It’s hard to believe that it’s been exactly 25 years since Julia Roberts won the Best Actress Oscar for her role in “Oscar.” Erin Brockovichbut math does seem to be math! So in her honor, ahead of the 2026 Academy Awards this Sunday, we’re throwing it back to a little movie about a crop-top-wearing, angry single mom who has a dream and a mountain of evidence about cancer-causing environmental pollutants. Below, absolutely every thought I had while rewatching it Erin Brockovich:
- Titles like “This movie is based on a true story” always drive people crazy.
- Damn, Julia’s hair is so big in this movie that it almost has its own center of gravity.
- Are they in Texas?
- No, right?
- Oh, wait, they’re in California.
- Sorry, I was fooled by the height of the hair.
- sunglasses! cigarette! Denim jacket! We are talking about CBK levels of smoker services.
- I mean… don’t light the lights, kids.
- Obsessed with Erin’s pink car. (Or is it just red?)
- Oops, it’s too soon, because someone just got in there.
- The aesthetic of this law firm is very Canter Delicatessen.

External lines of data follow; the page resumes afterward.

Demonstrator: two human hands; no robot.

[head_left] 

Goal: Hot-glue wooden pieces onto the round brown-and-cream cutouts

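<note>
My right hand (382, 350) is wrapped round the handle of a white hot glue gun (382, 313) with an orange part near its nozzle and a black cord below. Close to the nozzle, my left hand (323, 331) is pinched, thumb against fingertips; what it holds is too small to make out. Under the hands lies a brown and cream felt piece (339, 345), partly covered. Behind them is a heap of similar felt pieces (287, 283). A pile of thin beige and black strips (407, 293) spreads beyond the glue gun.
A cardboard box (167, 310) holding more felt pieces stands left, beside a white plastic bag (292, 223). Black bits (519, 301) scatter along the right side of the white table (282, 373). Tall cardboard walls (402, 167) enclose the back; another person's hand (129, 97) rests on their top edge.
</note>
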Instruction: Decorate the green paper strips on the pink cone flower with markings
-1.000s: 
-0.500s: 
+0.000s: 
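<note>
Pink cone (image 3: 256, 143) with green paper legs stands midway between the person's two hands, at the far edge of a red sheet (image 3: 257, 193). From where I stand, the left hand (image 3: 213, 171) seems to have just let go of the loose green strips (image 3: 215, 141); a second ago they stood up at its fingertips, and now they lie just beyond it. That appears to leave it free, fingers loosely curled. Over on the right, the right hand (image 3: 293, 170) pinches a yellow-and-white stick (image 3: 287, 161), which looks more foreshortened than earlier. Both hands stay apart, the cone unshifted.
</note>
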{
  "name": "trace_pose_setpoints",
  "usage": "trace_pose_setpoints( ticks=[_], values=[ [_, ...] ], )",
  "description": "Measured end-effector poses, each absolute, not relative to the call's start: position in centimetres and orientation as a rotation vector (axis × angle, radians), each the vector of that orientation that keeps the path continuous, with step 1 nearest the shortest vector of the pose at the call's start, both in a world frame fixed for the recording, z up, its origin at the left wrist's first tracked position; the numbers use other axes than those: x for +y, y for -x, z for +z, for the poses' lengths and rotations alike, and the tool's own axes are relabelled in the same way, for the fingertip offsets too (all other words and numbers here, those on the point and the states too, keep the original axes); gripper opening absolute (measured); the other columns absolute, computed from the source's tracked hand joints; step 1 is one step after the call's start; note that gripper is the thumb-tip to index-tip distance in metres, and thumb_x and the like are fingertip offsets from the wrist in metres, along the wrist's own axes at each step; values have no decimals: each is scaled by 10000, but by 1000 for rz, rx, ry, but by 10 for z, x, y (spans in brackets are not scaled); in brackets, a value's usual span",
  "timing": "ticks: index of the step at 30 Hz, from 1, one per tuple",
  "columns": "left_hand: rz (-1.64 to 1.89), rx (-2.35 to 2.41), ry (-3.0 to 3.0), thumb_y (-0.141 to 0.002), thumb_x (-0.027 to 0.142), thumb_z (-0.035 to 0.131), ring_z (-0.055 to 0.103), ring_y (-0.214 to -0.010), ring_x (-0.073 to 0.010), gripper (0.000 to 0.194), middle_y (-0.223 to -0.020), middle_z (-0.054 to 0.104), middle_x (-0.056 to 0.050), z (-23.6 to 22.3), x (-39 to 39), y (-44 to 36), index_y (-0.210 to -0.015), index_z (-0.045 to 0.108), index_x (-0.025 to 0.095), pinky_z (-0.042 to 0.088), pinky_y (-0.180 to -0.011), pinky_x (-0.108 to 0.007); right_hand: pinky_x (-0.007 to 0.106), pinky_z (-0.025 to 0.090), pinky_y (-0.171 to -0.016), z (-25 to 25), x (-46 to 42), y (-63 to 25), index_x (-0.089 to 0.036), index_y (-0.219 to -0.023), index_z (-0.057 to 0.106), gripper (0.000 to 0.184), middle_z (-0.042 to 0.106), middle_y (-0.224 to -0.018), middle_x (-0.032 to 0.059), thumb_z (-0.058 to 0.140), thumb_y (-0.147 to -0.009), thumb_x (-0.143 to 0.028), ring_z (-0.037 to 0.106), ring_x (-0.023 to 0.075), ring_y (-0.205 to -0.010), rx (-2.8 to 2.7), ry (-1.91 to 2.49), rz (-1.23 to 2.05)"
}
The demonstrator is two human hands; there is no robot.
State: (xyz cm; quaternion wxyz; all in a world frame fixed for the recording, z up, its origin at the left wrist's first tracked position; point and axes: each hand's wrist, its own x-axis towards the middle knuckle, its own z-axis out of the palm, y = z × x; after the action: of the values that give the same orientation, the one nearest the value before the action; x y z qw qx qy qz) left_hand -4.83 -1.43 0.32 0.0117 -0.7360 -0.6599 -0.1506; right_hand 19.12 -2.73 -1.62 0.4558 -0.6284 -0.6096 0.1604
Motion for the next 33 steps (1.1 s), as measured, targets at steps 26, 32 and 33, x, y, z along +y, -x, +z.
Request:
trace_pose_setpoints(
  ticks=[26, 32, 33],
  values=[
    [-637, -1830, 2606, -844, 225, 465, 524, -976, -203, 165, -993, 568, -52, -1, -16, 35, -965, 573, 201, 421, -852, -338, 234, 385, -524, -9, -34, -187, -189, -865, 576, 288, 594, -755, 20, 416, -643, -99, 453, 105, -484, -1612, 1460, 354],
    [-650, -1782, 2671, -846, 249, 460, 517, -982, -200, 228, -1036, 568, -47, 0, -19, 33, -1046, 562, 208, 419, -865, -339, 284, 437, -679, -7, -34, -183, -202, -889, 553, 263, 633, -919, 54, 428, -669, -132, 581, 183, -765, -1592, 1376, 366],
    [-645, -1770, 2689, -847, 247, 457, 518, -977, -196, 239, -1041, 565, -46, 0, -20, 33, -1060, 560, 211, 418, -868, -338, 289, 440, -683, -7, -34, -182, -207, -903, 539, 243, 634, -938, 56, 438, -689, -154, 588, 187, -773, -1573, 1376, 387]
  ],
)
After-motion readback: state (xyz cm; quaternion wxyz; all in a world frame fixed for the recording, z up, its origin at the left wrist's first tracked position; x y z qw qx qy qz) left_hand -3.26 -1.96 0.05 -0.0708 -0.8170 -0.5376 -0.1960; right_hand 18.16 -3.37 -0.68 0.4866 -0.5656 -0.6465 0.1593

- Cleavage plus a neck brace…a muscular look.
- Uh, $17,000 in debt?
- I hate America.
- Cursing this slut-shaming opposing counsel’s house.
- “Is an emergency room doctor who spends his days trying to save lives out of control?”
- Brother, take a look Pete. It happens.
- OMG, this bright pink baby is definitely not good news.
- Oh yeah, I forgot that the screenwriter of this movie (Suzanne Grant) also wrote another one of my personal favorite lines, Wearing her shoes.
- Erin pretends she’s not hungry so her kids can eat…Single moms literally hold up the world.
- Flashback time!
- Gotta love Erin’s persistence.
- …Though Attorney Ed doesn’t actually seem to think so.
- “I don’t need pity, I need a paycheck.” Time!
- To interrupt your work…she’s so real.
- Erin Brockovich, challenge me to shout out!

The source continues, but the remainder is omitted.